Meredith Merle Nicholson
This eBook from the Gutenberg Project consists of approximately 600 pages of information about A Hoosier Chronicle.

A Hoosier Chronicle eBook

Meredith Merle Nicholson
This eBook from the Gutenberg Project consists of approximately 600 pages of information about A Hoosier Chronicle.

THE LADY OF THE DAGUERREOTYPE

“Daniel doesn’t seem to be coming,” remarked Mrs. Owen.  “He hardly ever misses a Sunday afternoon.”

“He’s working hard.  I had no idea legislators had to work so hard,” said Sylvia.

They sat in Mrs. Owen’s office, which was cosier than the sitting-room, and the place where she seemed most comfortable.  Since we looked at her desk last a file-hook has been added to its furniture, and on it hang impaled a few cuttings from agricultural newspapers.  The content of these clippings will ultimately reach the “Courier’s” readers,—­there is no doubt of that, as Mrs. Owen and Mr. Atwill now understand each other perfectly.  It was the first Sunday in March and a blustery day, with rain and sleet alternating at the windows and an impudent wind whistling in the chimneys.  Hickory logs snapped pleasantly in the small fireplace that was a feature of the room.  Sylvia had dined with her friend, and the day being of the sort that encourages confidences, they had prolonged their talk.

“When did you see Daniel last?” asked Mrs. Owen casually.

“Last night,” replied Sylvia, meeting her friend’s eyes easily.  “He dropped in for a little while.  He wanted to talk about his stand on that corporation bill.”

“Well, he and Morton have broken up housekeeping.  Daniel has climbed on to the other side of the breastworks.”

Sylvia smiled.  “Yes, that’s about it.  But I think he has acted quite finely about it.”

“You mean he didn’t jump on Morton as he might have done—­didn’t make a grand stand play of it?”

“Yes; he might have made capital for himself out of the corporation bill, but he didn’t.  He made his report without bringing personalities into it.”

“And the bill was passed over the governor’s veto!  That was Morton’s way of showing that he didn’t need Daniel.”

“Very likely.  I’m rather glad it happened that way.”

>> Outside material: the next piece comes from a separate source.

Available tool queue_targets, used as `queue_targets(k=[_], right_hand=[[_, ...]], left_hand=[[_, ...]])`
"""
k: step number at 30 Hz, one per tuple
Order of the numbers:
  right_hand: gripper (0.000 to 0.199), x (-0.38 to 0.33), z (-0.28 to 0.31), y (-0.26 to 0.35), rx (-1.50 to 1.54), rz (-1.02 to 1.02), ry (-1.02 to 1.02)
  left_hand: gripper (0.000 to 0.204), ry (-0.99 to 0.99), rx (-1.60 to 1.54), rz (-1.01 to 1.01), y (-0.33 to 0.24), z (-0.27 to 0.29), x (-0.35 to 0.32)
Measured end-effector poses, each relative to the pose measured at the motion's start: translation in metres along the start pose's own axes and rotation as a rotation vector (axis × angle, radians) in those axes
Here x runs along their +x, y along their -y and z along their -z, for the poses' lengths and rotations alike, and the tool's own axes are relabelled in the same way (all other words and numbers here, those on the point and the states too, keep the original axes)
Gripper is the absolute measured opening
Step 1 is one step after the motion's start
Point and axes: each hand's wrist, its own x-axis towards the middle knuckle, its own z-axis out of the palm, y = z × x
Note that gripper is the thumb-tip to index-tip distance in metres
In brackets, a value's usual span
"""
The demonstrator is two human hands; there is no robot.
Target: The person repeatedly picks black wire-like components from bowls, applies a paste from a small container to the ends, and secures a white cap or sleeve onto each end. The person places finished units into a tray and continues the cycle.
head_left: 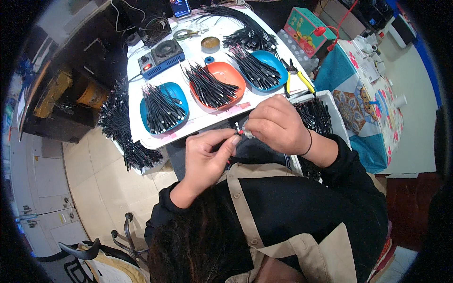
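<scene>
Both hands' grip (240,133) on small cable piece (239,131), teal box (306,29) behind.

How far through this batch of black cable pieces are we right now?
Looks mid-batch, judging by the piles. Sorted or finished: three dishes already hold black cable pieces, the left blue dish, the orange dish and the right blue dish. In hand: the left hand and right hand pinch one small piece between them. Left: a loose heap off the table's left edge and another bundle by the right wrist.
</scene>
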Motion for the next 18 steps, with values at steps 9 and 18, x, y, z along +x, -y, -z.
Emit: queue_targets(k=[9,18], right_hand=[[0.010,-0.039,-0.014,-0.009,1.253,-0.864,0.442],[0.016,-0.057,-0.020,0.024,1.732,-1.163,0.240]], left_hand=[[0.042,0.286,1.055,-0.872,0.011,0.002,-0.008],[0.020,0.165,0.652,-0.630,0.019,0.010,-0.016]])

“Glad Daniel got a licking?”

“Oh, not just that; but it shows him that if he’s going to be the people’s champion he will have to be unhorsed pretty often.  If all these things could be accomplished easily, there wouldn’t be any glory in success.  It’s not an easy thing to drive a man like Mr. Bassett out of politics, or even to defeat the dangerous measures he introduces in the legislature.  If it were easy to get rid of them, such men wouldn’t last long.  Besides, I’m a little afraid it wasn’t half so much Dan’s patriotism that was involved as it was his vanity.  He was bitter because he found that Mr. Bassett had deceived him and was trying to use him.  But in view of Mr. Bassett’s many kindnesses to him he wouldn’t make a personal matter of it in the House.  Dan’s opposition was based on legal defects in that bill,—­points that were over the heads of most of the legislators,—­but he is now determined to keep up the fight.  He finds that Mr. Bassett is quite able to do as he pleases even without his services.  He felt that he dealt with him magnanimously in keeping his antagonism to the corporation bill on the high plane of its legal unsoundness.  Mr. Bassett ignored this, and merely secured the passage of the bill by marshaling all the votes he needed in both parties.”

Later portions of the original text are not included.